Sangue infetto, i contagiati contro il decreto firmato dal Ministero della Salute
Autore: Ilaria Ciancaleoni Bartoli,  08 Feb 2012   

Se passa così, dice il Comitato Vittime Sangue Infetto, oltre 5000 persone faranno ricorso al TAR

ROMA - Nonostante la vicenda delle infezioni trasmesse attraverso emoderivati e trasfusioni sia ormai vecchia la soluzione in grado di soddisfare tutti non si trova, anzi, l’ultimo decreto firmato dal Ministero della Salute non ha soddisfatto per niente il Comitato Vittime sangue infetto. Il punto della discordia è particolarmente sulla prescrizione quinquennale che, dicono dal comitato “esclude la maggior parte dei 7mila contagiati da sangue ed emoderivati infetti”. Stiamo parlando di persone che da quelle infusioni o trasfusioni hanno contratto infezioni gravi, per lo più da epatite C o HIV. Quattro anni fa proprio per queste persone era stata fatta una legge per i risarcimenti, che attendeva però un decreto amministrativo per trovare effettiva attuazione. Il decreto è appunto quello appena firmato da Balduzzi e che dovrebbe a breve trovare anche la firma del ministro dell’Economia, ma che viene giudicato inaccetabile al tavolo di confronto.

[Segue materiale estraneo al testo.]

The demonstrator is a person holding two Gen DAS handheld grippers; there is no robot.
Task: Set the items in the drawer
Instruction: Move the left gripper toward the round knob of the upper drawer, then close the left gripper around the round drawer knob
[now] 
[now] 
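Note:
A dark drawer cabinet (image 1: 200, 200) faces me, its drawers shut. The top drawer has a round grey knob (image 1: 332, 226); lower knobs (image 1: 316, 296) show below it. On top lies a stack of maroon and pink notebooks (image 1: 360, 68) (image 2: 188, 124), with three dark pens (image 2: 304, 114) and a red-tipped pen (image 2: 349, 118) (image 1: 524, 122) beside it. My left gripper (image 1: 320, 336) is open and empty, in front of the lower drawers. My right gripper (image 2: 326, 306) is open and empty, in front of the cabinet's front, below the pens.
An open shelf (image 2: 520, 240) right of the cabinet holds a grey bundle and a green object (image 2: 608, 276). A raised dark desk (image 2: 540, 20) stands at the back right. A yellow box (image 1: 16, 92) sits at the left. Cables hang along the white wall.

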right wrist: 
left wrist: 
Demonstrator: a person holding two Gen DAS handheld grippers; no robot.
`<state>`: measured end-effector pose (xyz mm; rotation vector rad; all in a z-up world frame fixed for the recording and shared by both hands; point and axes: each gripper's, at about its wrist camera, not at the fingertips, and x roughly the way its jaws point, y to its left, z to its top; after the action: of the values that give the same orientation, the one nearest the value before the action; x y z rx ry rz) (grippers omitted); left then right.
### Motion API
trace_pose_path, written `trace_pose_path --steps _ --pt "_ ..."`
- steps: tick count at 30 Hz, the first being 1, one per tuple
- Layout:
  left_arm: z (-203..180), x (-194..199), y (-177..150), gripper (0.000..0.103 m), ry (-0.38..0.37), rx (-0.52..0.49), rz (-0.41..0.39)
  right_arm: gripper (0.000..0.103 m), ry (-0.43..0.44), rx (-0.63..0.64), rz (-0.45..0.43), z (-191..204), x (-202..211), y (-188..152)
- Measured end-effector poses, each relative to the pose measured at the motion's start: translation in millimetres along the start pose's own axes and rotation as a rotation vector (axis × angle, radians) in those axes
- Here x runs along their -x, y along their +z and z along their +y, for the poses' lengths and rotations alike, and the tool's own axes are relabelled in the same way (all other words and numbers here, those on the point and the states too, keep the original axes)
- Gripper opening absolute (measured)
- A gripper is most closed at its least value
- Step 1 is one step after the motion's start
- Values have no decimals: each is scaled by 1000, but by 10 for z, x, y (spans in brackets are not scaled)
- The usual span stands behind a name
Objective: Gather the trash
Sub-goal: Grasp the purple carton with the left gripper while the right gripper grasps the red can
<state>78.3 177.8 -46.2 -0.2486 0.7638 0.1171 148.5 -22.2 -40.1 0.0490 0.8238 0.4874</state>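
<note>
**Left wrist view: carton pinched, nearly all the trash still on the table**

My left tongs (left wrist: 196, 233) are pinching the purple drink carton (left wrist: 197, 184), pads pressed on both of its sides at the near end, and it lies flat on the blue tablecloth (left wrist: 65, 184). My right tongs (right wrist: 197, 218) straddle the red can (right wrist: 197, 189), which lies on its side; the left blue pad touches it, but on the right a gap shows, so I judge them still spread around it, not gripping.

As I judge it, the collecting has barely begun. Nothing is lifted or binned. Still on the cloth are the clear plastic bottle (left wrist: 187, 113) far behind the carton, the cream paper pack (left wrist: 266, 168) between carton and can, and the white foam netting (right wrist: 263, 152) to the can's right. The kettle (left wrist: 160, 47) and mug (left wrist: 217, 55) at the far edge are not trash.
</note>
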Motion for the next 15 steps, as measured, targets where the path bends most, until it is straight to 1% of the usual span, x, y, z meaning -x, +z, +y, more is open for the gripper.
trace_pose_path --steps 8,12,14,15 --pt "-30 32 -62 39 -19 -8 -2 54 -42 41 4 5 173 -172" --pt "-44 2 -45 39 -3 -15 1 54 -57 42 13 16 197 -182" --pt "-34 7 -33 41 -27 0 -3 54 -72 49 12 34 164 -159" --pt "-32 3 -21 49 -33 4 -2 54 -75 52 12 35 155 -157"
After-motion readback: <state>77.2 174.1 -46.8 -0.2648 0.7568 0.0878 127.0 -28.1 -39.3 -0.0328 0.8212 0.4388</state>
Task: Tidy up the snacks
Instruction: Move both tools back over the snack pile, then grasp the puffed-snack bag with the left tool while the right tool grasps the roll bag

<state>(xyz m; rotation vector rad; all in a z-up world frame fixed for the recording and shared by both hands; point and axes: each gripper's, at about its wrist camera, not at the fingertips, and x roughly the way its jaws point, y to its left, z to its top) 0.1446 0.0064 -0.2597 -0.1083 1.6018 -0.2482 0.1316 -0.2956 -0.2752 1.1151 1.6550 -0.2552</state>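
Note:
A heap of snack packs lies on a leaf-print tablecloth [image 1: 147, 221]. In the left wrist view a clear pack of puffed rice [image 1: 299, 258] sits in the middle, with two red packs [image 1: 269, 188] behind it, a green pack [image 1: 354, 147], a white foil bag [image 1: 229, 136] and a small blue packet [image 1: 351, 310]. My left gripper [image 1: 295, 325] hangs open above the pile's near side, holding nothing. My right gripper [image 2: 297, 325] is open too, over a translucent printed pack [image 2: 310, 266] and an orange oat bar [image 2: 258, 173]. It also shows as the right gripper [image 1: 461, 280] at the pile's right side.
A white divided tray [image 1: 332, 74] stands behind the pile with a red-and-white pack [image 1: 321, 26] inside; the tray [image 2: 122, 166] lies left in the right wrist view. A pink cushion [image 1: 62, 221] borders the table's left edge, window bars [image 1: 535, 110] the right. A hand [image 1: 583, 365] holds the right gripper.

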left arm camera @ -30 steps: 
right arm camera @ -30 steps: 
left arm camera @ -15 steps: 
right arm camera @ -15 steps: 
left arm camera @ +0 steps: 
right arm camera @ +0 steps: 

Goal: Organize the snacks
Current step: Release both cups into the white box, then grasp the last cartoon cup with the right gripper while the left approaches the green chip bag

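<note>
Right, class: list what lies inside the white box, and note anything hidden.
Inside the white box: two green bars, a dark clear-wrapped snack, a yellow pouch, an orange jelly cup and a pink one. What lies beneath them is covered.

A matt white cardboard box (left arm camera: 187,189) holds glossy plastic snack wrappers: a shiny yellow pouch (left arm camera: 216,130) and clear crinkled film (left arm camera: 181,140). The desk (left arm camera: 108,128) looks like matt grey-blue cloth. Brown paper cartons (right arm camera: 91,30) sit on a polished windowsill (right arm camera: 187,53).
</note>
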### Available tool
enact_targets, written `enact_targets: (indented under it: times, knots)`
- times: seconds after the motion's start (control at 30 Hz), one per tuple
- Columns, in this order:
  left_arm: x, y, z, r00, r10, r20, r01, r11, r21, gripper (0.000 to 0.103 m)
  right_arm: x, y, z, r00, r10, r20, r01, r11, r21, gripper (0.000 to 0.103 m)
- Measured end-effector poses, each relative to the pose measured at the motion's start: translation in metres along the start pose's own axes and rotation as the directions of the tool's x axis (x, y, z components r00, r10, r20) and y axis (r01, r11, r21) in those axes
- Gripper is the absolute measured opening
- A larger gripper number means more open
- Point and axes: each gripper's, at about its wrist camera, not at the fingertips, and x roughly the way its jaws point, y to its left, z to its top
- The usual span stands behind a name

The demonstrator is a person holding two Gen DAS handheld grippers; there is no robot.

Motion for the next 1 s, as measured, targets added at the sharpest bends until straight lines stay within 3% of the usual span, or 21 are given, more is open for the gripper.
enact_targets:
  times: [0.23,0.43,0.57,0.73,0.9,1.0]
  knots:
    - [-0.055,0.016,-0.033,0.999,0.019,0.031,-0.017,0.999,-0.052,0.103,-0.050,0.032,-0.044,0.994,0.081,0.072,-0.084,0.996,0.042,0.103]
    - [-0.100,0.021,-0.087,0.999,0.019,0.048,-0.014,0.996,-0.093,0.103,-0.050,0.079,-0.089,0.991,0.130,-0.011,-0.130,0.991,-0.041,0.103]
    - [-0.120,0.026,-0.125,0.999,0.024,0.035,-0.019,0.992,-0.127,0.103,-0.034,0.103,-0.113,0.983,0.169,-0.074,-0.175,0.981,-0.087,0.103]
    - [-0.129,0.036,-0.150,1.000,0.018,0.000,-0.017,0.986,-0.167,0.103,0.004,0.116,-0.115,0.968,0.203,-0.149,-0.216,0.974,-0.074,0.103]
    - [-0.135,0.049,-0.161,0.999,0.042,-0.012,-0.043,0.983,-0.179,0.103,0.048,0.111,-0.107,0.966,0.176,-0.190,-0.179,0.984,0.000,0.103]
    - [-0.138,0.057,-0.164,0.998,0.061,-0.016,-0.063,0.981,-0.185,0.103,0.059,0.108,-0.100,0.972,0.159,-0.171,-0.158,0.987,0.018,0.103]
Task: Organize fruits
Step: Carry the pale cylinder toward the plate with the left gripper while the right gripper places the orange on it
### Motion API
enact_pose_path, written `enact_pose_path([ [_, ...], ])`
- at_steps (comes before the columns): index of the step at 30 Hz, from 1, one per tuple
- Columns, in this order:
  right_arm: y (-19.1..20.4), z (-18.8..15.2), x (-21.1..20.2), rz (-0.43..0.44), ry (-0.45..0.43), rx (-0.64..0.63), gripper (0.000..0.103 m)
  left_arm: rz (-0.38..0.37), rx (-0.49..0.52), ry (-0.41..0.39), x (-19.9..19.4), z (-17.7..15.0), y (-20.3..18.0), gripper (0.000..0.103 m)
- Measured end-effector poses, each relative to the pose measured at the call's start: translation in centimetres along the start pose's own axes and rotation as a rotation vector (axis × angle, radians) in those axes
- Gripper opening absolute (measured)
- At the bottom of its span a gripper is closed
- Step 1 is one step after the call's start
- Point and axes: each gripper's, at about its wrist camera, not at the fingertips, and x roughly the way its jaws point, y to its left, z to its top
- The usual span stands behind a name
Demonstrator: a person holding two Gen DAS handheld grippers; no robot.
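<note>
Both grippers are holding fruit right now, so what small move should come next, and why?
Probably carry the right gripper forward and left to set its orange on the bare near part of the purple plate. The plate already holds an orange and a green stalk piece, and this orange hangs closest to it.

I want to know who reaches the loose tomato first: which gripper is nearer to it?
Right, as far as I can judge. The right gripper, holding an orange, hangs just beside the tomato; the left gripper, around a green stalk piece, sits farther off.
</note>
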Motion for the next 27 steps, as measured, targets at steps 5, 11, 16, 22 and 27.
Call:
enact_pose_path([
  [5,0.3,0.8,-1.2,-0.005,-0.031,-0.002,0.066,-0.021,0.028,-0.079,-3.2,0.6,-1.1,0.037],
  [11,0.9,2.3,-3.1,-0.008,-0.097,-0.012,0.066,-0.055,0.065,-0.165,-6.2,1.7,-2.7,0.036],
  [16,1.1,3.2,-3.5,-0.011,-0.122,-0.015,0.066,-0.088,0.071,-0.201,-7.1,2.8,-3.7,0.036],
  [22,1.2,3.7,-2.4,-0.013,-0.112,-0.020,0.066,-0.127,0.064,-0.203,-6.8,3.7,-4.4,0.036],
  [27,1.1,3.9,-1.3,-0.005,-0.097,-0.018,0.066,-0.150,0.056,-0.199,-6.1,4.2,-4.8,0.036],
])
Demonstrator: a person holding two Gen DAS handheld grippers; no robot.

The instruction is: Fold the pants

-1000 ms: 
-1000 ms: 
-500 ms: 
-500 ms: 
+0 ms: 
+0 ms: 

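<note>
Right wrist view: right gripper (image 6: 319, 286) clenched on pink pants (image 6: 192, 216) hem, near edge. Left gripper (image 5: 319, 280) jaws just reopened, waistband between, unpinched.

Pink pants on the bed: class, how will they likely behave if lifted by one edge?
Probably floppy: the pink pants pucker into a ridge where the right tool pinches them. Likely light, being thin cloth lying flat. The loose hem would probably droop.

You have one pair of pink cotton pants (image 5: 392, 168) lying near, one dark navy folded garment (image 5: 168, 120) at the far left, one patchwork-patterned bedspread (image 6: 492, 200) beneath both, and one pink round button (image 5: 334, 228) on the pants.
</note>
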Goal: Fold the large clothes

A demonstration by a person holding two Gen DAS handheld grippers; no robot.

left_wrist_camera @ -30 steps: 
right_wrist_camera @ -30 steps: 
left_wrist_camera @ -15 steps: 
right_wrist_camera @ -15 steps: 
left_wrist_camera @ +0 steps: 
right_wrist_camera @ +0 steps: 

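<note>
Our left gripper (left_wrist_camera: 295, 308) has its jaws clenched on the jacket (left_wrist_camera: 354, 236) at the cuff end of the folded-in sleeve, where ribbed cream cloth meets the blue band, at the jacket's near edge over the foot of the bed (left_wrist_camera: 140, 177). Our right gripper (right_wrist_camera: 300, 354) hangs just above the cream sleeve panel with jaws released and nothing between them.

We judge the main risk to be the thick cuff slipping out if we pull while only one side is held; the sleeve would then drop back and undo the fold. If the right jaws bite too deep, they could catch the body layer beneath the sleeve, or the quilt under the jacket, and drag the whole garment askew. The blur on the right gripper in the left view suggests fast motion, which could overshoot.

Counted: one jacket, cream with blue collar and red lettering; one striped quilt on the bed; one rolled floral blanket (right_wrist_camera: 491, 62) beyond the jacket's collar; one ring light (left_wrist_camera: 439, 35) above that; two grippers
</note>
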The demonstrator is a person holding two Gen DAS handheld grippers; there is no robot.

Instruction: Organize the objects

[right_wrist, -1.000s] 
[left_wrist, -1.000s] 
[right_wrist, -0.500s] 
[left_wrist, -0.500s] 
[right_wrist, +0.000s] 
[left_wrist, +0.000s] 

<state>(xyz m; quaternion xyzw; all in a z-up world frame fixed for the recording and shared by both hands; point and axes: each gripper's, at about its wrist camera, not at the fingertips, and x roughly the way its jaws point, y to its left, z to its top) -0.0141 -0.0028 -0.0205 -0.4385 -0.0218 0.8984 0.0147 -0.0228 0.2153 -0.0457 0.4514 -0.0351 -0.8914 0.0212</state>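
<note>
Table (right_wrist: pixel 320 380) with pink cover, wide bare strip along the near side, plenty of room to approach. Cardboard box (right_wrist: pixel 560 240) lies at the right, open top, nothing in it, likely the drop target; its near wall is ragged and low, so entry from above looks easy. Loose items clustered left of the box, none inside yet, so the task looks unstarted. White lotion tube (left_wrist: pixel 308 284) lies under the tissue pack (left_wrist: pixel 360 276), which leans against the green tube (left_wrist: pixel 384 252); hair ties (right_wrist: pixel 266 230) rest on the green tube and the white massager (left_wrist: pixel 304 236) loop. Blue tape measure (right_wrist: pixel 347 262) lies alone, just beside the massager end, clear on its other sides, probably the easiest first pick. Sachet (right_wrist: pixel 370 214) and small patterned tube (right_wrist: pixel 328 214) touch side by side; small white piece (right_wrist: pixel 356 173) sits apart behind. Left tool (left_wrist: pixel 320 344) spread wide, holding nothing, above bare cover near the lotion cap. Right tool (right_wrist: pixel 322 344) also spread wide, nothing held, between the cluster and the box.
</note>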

“Con questo decreto – spiegano dal Comitato - riuscirà a essere ammesso a questa transazione solo il 15-20 per cento, in totale contraddizione con la 'ratio’ della legge che prevedeva il pagamento del maggior numero di persone possibile, anche per chiudere il maggior numero di contenziosi possibile”. Il motivo dell’irritazione però non è solo questo, infatti in base a questo decreto si ridurrebbero anche le cifre che verrebbero liquidate ora rispetto al passato.
“Si arriverebbe – spiegano – a dare ad un danneggiato da epatite C o Aids 27 mila euro. Eppure per concludere questa vicenda dal 2008 sono stati stanziati 180 milioni di euro l'anno e i fondi ci sono per pagare le persone come è avvenuto con la transazione del 2003, che non prevedeva prescrizione né differenziava le cifre in base alla malattia. È palese che il progetto finale del ministero sia quello di non transare con nessuno, consapevole che un provvedimento del genere verrà impugnato un secondo dopo la sua emanazione. Non verrebbero utilizzati soldi per pagare i malati e si conterrebbero le spese in un momento così delicato per il nostro paese, ma al contempo il ministero adempierebbe agli obblighi derivanti dalle sentenze del Tar. Nessuno ha pensato a quanto potrebbe incidere sui costi della giustizia un ricorso al Tar di oltre 5000 persone?”
Che il Ministero in questo momento voglia risparmiare qualcosa è evidente, lo ha ribadito lo stesso ministro dicendo che nonostante la gravità di tutta questa vicenda ‘la coperta è corta’.
“Ma a quanto risulta alle associazioni – ribatte il Comitato - ad oggi dovrebbero essere stati accantonati ben oltre 800 milioni di euro: come mai non vengono utilizzati per sanare questa situazione? Abbiamo appreso che per assicurare la copertura finanziaria al decreto svuota-carceri viene autorizzato il prelievo dai fondi destinato al pagamento delle vittime da sangue infetto. Davvero la vita di una persona con l'epatite C o l'Aids vale 27 mila euro? Un deceduto che viene ritenuto prescritto non ha diritto ad alcun risarcimento?”